Dataset content ->
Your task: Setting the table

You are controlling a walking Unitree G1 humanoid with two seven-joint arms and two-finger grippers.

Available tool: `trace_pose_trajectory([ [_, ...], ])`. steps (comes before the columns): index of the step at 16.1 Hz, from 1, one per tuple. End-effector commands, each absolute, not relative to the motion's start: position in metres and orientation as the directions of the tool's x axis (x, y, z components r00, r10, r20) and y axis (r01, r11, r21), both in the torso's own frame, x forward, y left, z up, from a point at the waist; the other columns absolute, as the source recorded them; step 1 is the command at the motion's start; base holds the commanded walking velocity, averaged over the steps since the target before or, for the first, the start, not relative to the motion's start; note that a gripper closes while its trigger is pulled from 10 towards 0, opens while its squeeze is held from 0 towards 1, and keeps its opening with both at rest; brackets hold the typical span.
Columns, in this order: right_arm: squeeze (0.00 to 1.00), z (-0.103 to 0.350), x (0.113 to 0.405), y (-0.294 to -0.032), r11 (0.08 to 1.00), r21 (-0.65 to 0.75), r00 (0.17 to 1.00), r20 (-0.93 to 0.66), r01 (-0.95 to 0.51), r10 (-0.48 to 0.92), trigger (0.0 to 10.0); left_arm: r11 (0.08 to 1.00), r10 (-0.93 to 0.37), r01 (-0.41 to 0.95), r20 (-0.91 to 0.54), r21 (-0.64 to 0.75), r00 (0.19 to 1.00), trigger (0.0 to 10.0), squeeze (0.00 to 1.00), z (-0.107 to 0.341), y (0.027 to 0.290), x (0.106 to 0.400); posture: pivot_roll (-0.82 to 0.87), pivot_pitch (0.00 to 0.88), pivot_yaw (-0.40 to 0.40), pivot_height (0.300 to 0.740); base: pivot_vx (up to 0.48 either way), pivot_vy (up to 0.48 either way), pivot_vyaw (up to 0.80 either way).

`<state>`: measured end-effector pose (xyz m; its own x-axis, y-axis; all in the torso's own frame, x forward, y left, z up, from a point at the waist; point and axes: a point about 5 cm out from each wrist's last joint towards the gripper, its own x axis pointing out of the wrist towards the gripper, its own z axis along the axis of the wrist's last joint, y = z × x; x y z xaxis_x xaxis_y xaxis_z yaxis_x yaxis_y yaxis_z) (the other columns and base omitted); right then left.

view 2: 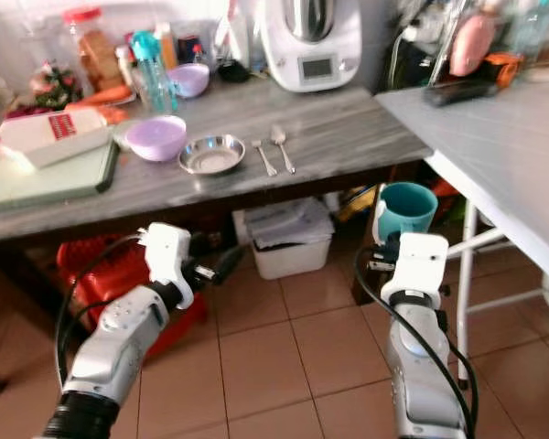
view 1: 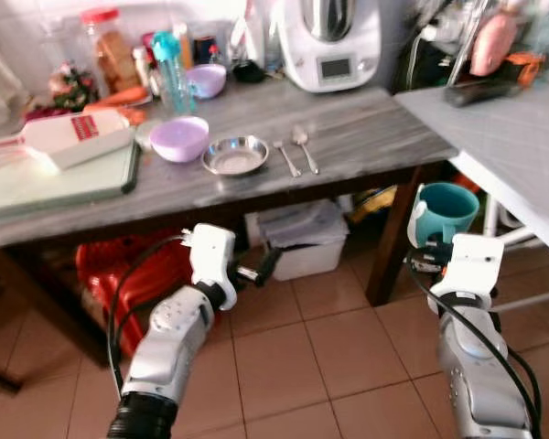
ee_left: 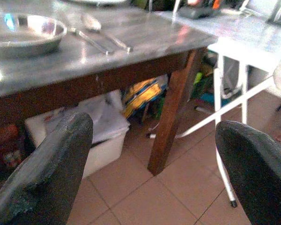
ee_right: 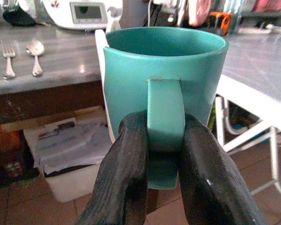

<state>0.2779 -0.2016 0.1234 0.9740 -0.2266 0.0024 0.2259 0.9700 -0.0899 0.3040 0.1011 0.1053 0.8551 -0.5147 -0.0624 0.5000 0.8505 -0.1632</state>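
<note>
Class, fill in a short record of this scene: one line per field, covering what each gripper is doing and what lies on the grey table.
Right gripper: shut on the handle of the teal ceramic mug, held upright below table height
Left gripper: open, empty, below the table edge
Grey stone-look table: round steel dish, metal fork, metal spoon, lilac plastic bowl
Floor: tan tiles

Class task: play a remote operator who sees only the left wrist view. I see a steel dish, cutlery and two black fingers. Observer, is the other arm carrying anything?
Observer: Yes. The right end effector is shut on the handle of a teal mug, held upright.

Operator: Is the mug over the table yet?

Observer: No. It hangs beside the wooden table's right end, below the top.

Operator: What lies left of the steel dish?

Observer: A lilac bowl stands just beside the steel dish.

Operator: And my own arm?

Observer: The left end effector is open, low before the table.
</note>
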Motion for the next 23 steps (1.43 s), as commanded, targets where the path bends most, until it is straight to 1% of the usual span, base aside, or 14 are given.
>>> trace_pose_trajectory([
  [1, 0.00, 0.1327, 0.2812, -0.1936, 0.977, -0.078, 0.980, 0.042, 0.198, -0.196, 10.0, 0.868, -0.488, 0.479, -0.044, -0.133, 0.872, 10.0, 0.00, 0.1108, 0.1105, 0.3067, -0.04, 0.000, 0.047, 0.740, 0.000, 0.000, 0.00],
  [4, 0.00, 0.1331, 0.2811, -0.1925, 0.979, -0.076, 0.981, 0.045, 0.192, -0.189, 10.0, 0.868, -0.485, 0.475, -0.037, -0.147, 0.874, 10.0, 0.00, 0.1121, 0.1124, 0.3074, -0.04, 0.000, 0.047, 0.740, 0.000, 0.000, 0.00],
  [7, 0.00, 0.1331, 0.2804, -0.1920, 0.979, -0.075, 0.982, 0.048, 0.188, -0.184, 10.0, 0.857, -0.496, 0.486, -0.016, -0.170, 0.868, 10.0, 0.00, 0.1152, 0.1127, 0.3073, -0.04, 0.000, 0.047, 0.740, 0.000, 0.000, 0.46],
  [10, 0.00, 0.1341, 0.2818, -0.1916, 0.980, -0.075, 0.982, 0.052, 0.184, -0.180, 10.0, 0.849, -0.509, 0.499, -0.011, -0.174, 0.861, 10.0, 0.00, 0.1156, 0.1109, 0.3067, -0.04, 0.000, 0.047, 0.740, 0.000, 0.000, 0.00],
  [23, 0.00, 0.1361, 0.2812, -0.1904, 0.982, -0.081, 0.984, 0.066, 0.173, -0.168, 10.0, 0.829, -0.535, 0.524, -0.006, -0.195, 0.845, 10.0, 0.00, 0.1173, 0.1065, 0.3040, -0.04, 0.000, 0.045, 0.740, 0.289, 0.000, 0.00],
])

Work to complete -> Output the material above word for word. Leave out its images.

Output of the task ->
Your task: Setting the table

You are controlling a walking Unitree G1 humanoid with two seven-joint arms and two-finger grippers.

Available tool: `trace_pose_trajectory([ [_, ...], ])`. steps (comes before the columns): index of the step at 16.1 Hz, from 1, one per tuple. End-effector commands, each absolute, not relative to the motion's start: position in metres and orientation as the directions of the tool's x axis (x, y, z components r00, r10, r20) and y axis (r01, r11, r21), both in the torso's own frame, x forward, y left, z up, from a point at the waist; the other columns absolute, as the source recorded them; step 1 is the command at the motion's start; base holds the commanded walking velocity, averaged over the steps since the target before or, for the first, the start, not relative to the motion's start; note that a gripper closes while its trigger is pulled from 10 towards 0, opens while its squeeze is held from 0 towards 1, and keeps its opening with both at rest; brackets hold the typical span.
Columns, in this order: right_arm: squeeze (0.00 to 1.00), z (-0.103 to 0.350), x (0.113 to 0.405), y (-0.294 to -0.032), r11 (0.08 to 1.00), r21 (-0.65 to 0.75), r00 (0.17 to 1.00), r20 (-0.93 to 0.66), r01 (-0.95 to 0.51), r10 (-0.48 to 0.92), trigger (0.0 to 10.0); left_arm: r11 (0.08 to 1.00), r10 (-0.93 to 0.37), r01 (-0.41 to 0.95), r20 (-0.91 to 0.54), r21 (-0.64 to 0.75), r00 (0.19 to 1.00), trigger (0.0 to 10.0), squeeze (0.00 to 1.00), z (-0.107 to 0.341), y (0.027 to 0.290), x (0.106 to 0.400); posture: pivot_roll (-0.82 to 0.87), pivot_pitch (0.00 to 0.88), pivot_yaw (-0.40 to 0.40), pivot_height (0.300 to 0.740); base: pivot_vx (up to 0.48 either way), pivot_vy (up to 0.48 either way), pivot_vyaw (up to 0.80 either way).

`<state>`: measured end-effector pose (xyz m; its own x-axis, y-axis; all in the torso's own frame, x forward, y left, z up, from a point at the waist; point and axes: a point about 5 cm out from each wrist's last joint towards the gripper, its own x axis pointing out of the wrist towards the gripper, its own z axis along the axis of the wrist's last joint, y = z × x; x y z xaxis_x xaxis_y xaxis_z yaxis_x yaxis_y yaxis_z) (the other columns and base omitted); right then left.

view 2: 
view 1: 
ee_left: 
ee_right: 

<state>0.2779 -0.2016 0.1234 0.9740 -0.2266 0.0024 0.2259 0.9700 -0.0899 0.3040 0.1011 0.1053 0.8551 -0.5147 -0.0624 0.5000 0.8505 -0.1632</state>
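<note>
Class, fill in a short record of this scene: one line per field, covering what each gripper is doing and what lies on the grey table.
Right gripper: shut on the handle of the teal ceramic mug, held upright below table height
Left gripper: open, empty, below the table edge
Grey stone-look table: round steel dish, metal fork, metal spoon, lilac plastic bowl
Floor: tan tiles

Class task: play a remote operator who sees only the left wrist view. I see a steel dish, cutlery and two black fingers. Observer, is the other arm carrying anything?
Observer: Yes. The right end effector is shut on the handle of a teal mug, held upright.

Operator: Is the mug over the table yet?

Observer: No. It hangs beside the wooden table's right end, below the top.

Operator: What lies left of the steel dish?

Observer: A lilac bowl stands just beside the steel dish.

Operator: And my own arm?

Observer: The left end effector is open, low before the table.
</note>
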Motion for the next 23 steps (1.43 s), as commanded, targets where the path bends most, until it is straight to 1% of the usual span, base aside, or 14 are given.
>>> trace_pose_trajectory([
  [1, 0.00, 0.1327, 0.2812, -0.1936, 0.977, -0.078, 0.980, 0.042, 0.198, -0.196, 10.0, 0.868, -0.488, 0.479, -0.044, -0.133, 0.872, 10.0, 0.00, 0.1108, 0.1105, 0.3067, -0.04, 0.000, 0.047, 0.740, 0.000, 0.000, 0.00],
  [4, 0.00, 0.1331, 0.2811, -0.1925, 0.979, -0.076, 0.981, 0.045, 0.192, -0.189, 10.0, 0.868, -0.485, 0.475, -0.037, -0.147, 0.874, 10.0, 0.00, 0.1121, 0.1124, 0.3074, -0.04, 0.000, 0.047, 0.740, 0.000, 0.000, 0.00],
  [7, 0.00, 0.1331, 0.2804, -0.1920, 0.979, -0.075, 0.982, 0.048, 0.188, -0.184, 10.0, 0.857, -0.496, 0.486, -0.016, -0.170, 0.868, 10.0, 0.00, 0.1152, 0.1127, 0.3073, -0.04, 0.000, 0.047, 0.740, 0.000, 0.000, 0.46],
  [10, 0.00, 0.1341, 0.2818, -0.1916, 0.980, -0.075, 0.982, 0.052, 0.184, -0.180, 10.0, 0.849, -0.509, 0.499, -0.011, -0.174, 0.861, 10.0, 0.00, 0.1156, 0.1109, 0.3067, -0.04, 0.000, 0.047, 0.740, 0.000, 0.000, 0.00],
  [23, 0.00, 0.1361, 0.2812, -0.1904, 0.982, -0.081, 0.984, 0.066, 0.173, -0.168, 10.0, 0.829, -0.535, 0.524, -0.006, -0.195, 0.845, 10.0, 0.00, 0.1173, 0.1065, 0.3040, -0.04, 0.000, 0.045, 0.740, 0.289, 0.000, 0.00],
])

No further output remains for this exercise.